What needs to be done: All of the lines below need to be copied exactly, apart from the pictures.

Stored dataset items
- Opening Delimiter -

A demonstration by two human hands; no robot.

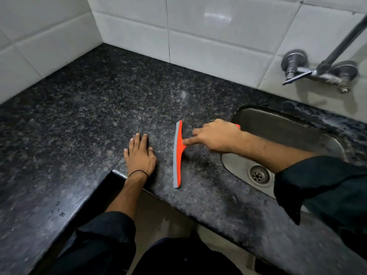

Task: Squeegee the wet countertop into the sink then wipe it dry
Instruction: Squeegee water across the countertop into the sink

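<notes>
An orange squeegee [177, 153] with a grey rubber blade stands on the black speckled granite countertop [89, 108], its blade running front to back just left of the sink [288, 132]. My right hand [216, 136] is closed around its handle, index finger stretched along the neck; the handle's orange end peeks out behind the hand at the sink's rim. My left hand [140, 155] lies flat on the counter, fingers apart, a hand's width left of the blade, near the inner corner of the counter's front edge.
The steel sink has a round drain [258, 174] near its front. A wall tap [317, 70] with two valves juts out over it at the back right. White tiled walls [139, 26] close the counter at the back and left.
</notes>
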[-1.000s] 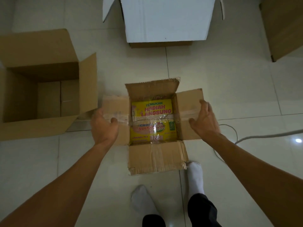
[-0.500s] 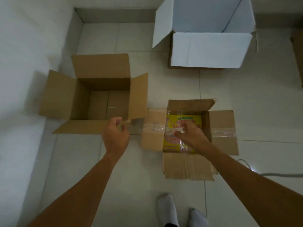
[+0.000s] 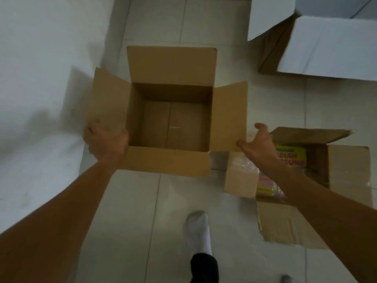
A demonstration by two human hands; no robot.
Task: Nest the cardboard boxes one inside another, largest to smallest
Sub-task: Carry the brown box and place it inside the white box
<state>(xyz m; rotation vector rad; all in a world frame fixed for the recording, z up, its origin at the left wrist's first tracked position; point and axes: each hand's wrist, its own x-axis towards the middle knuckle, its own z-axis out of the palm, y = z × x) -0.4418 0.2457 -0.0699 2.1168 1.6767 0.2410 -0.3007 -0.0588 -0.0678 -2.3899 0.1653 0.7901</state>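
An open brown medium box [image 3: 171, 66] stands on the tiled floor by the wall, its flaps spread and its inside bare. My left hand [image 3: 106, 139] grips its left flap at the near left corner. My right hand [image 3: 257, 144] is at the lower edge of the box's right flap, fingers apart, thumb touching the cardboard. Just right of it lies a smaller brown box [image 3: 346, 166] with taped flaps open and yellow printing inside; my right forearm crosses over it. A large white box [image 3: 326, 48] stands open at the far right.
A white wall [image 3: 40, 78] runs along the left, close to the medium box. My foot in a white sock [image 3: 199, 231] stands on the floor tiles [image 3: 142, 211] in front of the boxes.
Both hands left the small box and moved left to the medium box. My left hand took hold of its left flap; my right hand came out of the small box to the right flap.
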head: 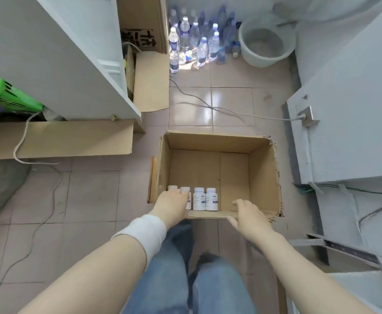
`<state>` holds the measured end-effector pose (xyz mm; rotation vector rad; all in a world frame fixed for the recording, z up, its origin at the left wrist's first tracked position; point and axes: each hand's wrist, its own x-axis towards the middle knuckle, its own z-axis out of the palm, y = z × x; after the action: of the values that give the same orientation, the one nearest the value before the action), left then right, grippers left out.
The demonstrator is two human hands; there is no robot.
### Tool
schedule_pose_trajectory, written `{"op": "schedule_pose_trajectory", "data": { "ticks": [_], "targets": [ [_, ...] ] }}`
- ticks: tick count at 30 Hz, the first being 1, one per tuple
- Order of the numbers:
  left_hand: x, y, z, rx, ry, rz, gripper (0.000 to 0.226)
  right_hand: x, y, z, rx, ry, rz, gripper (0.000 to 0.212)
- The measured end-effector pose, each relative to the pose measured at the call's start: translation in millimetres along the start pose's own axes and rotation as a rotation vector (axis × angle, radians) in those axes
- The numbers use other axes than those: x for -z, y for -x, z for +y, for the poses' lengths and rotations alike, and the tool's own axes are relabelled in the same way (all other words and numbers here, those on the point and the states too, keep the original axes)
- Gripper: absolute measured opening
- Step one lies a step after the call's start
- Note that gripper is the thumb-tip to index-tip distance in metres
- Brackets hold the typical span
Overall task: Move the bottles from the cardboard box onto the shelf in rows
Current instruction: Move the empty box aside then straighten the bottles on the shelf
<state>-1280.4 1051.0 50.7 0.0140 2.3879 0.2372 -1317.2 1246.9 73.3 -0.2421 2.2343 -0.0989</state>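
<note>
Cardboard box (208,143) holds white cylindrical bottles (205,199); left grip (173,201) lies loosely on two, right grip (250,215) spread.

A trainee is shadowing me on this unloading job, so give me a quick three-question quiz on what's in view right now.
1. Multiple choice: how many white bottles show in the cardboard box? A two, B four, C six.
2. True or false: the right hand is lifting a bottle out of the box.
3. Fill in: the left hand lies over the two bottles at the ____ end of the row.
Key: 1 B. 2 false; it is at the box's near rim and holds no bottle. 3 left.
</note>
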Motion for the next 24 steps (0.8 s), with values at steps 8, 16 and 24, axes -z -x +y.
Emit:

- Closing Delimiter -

Output:
A demonstration by two human hands; no robot.


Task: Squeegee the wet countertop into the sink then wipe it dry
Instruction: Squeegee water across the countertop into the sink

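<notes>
An orange squeegee [177, 153] with a grey rubber blade stands on the black speckled granite countertop [89, 108], its blade running front to back just left of the sink [288, 132]. My right hand [216, 136] is closed around its handle, index finger stretched along the neck; the handle's orange end peeks out behind the hand at the sink's rim. My left hand [140, 155] lies flat on the counter, fingers apart, a hand's width left of the blade, near the inner corner of the counter's front edge.
The steel sink has a round drain [258, 174] near its front. A wall tap [317, 70] with two valves juts out over it at the back right. White tiled walls [139, 26] close the counter at the back and left.
</notes>
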[-1.000s] 
[-0.500s] 
[+0.000s] 
A demonstration by two human hands; no robot.
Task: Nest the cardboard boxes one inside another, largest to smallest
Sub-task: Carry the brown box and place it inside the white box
<state>(xyz m; rotation vector rad; all in a world frame fixed for the recording, z up, its origin at the left wrist's first tracked position; point and axes: each hand's wrist, its own x-axis towards the middle knuckle, its own z-axis out of the palm, y = z × x) -0.4418 0.2457 -0.0699 2.1168 1.6767 0.2410 -0.3007 -0.0588 -0.0678 -2.3899 0.1653 0.7901</state>
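An open brown medium box [image 3: 171, 66] stands on the tiled floor by the wall, its flaps spread and its inside bare. My left hand [image 3: 106, 139] grips its left flap at the near left corner. My right hand [image 3: 257, 144] is at the lower edge of the box's right flap, fingers apart, thumb touching the cardboard. Just right of it lies a smaller brown box [image 3: 346, 166] with taped flaps open and yellow printing inside; my right forearm crosses over it. A large white box [image 3: 326, 48] stands open at the far right.
A white wall [image 3: 40, 78] runs along the left, close to the medium box. My foot in a white sock [image 3: 199, 231] stands on the floor tiles [image 3: 142, 211] in front of the boxes.
Both hands left the small box and moved left to the medium box. My left hand took hold of its left flap; my right hand came out of the small box to the right flap.
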head: 
`<state>` holds the measured end-effector pose (xyz mm; rotation vector rad; all in a world frame fixed for the recording, z up, its origin at the left wrist's first tracked position; point and axes: each hand's wrist, its own x-axis towards the middle knuckle, its own z-axis out of the palm, y = z × x; after the action: of the values that give the same orientation, the one nearest the value before the action), left then right, grippers left out.
The demonstrator is two human hands; there is no robot.
### Tool
schedule_pose_trajectory, written `{"op": "schedule_pose_trajectory", "data": { "ticks": [_], "targets": [ [_, ...] ] }}`
- ticks: tick count at 30 Hz, the first being 1, one per tuple
- Order of the numbers:
  left_hand: x, y, z, rx, ry, rz, gripper (0.000 to 0.226)
  right_hand: x, y, z, rx, ry, rz, gripper (0.000 to 0.212)
- The measured end-effector pose, each relative to the pose measured at the call's start: translation in millimetres along the start pose's own axes and rotation as a rotation vector (axis × angle, radians) in those axes
- The numbers use other axes than those: x for -z, y for -x, z for +y, for the poses' lengths and rotations alike, and the tool's own axes are relabelled in the same way (all other words and numbers here, those on the point and the states too, keep the original axes)
- Gripper: absolute measured opening
- Step one lies a step after the call's start
- Note that gripper is the thumb-tip to index-tip distance in metres
- Brackets hold the typical span
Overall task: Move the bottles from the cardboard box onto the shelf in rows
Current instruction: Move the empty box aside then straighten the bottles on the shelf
<state>-1280.4 1051.0 50.7 0.0140 2.3879 0.2372 -1317.2 1246.9 73.3 -0.2421 2.2343 -0.0989</state>
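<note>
Cardboard box (208,143) holds white cylindrical bottles (205,199); left grip (173,201) lies loosely on two, right grip (250,215) spread.

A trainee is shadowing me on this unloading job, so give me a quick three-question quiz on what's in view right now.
1. Multiple choice: how many white bottles show in the cardboard box? A two, B four, C six.
2. True or false: the right hand is lifting a bottle out of the box.
3. Fill in: the left hand lies over the two bottles at the ____ end of the row.
Key: 1 B. 2 false; it is at the box's near rim and holds no bottle. 3 left.
</note>
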Motion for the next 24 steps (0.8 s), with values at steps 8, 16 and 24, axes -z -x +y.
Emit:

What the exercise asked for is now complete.